• [Your goal]:
Set down the material exactly, keeping every line whole.

• [Available data]:
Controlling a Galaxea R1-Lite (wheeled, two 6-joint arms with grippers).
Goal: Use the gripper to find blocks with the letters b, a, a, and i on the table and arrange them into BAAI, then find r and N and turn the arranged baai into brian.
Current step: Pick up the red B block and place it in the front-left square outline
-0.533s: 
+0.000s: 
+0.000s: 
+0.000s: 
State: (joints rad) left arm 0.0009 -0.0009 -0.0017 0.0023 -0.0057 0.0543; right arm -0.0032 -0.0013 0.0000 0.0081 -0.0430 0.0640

• [Written reply]:
Controlling a Galaxea R1-Lite (wheeled, two 6-joint arms with grippers).
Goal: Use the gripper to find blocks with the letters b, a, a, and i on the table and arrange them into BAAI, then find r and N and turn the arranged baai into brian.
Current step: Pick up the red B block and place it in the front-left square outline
-0.533s: 
+0.000s: 
+0.000s: 
+0.000s: 
State: (joints rad) left arm 0.0009 -0.0009 -0.0017 0.0023 -0.0057 0.0543; right arm -0.0032 -0.0013 0.0000 0.0081 -0.0430 0.0640

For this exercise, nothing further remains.